She didn’t say that, I remind myself. Other than the kiss you saw, there’s no proof she’s even with him.
Still. There’s no proof she wants me instead, either.
The rain’s stronger now. I have to turn the wipers on to full blast to see even a few feet in front of me. I can barely make out the rocks that line our driveway.
It’s so bad, in fact, that I almost hit her when I pull in.
“Mollie?” I ask, like she can hear me. I cut the engine and hurry out, motioning for her to follow as we duck through the rain to the side porch. While she shakes the rain off the magazine she was using for coverage, I dig out my key and lead her into the kitchen. I remember, briefly, that this was the same door I carried her through the night we met.

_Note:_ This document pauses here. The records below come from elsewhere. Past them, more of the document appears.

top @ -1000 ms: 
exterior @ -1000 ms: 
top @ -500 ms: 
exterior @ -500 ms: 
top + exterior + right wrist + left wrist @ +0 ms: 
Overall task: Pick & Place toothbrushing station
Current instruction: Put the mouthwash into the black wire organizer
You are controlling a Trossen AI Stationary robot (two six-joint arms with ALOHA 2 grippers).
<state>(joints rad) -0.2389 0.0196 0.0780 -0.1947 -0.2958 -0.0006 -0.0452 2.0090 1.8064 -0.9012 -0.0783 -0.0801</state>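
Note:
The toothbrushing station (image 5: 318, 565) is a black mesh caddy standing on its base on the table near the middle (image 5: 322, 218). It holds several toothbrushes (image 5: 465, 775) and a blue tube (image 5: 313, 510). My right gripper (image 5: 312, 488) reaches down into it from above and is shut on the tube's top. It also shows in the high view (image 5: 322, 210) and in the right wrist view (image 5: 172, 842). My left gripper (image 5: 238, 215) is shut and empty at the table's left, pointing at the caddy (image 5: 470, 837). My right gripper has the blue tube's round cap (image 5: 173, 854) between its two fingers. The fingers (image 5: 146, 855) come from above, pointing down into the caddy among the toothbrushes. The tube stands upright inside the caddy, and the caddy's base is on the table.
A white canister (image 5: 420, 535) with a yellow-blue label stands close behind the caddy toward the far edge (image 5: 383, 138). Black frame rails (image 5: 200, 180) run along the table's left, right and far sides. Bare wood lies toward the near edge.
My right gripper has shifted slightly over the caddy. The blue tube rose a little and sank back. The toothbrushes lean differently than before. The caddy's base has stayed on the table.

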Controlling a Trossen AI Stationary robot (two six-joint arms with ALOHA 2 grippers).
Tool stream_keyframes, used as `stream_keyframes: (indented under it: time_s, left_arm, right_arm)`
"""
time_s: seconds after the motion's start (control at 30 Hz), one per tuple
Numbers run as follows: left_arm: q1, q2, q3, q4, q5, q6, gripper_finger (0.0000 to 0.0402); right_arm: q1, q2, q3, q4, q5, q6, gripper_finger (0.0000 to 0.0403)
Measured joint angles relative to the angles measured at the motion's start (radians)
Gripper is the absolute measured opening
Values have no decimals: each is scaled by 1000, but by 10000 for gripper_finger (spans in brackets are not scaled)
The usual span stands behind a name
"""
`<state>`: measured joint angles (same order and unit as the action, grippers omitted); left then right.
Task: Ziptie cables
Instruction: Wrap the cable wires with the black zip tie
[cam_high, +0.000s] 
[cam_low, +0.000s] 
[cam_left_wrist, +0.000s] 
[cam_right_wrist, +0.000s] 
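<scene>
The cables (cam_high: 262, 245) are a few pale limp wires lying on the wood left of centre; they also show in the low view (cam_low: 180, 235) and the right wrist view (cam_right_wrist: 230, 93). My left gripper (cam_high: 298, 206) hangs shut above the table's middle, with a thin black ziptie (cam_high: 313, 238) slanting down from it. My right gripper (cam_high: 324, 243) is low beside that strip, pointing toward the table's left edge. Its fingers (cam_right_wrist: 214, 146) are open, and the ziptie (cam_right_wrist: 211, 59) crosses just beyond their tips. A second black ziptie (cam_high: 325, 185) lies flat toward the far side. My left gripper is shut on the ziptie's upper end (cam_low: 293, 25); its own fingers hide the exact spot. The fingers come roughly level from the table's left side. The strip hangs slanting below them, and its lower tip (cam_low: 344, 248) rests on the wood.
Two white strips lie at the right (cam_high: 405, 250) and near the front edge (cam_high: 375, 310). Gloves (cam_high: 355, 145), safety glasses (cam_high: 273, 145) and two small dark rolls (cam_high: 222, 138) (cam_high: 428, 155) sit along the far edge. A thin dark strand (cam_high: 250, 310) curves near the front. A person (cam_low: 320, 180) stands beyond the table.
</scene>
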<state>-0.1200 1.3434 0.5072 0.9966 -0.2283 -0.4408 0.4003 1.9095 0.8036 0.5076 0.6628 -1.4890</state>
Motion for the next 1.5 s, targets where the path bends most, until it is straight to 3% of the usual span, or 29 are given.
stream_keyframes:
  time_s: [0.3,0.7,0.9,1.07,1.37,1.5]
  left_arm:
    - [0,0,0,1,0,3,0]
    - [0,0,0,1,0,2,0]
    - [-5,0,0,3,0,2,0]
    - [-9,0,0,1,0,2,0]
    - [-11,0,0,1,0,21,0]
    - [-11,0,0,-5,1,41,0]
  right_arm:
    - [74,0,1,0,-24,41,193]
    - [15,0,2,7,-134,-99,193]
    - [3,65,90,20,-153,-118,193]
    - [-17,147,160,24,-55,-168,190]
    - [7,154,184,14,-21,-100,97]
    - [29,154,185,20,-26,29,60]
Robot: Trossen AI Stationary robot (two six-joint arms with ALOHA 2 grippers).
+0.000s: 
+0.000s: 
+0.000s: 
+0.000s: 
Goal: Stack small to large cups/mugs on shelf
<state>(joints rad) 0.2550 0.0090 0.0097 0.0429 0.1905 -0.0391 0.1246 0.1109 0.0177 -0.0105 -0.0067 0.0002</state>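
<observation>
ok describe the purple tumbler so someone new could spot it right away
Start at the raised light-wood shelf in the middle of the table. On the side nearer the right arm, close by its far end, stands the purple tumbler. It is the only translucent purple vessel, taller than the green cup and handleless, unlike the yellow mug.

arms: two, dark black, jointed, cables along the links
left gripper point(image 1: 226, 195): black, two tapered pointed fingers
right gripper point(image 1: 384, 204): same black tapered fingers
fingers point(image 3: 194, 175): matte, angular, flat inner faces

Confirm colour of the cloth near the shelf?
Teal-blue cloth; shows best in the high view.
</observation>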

How was that only three days ago?
Without even discussing it, we go to my bedroom. It’s weird, how easily we both slipped in here. I’ve already forgotten which one of us shut the door.
“Here.” I pass her the towel from the hook on my wall. She thanks me and dries off, wringing out her hair.
“Thought paradise didn’t get storms,” she says.
“Paradise doesn’t.” I sit at my desk and kick off my shoes. She takes a seat on the edge of my bed, the towel balled up in her hands, just as lightning cracks behind her. It lights up her silhouette and the ends of her hair like a firework. “Hawaii does.”
Mollie
Well, this is going great.
We’re sitting here, silent, glancing at each other every now and then between awkward coughs and God knows what hitting the sides of his house, thrown around by the storm. He doesn’t even seem to notice.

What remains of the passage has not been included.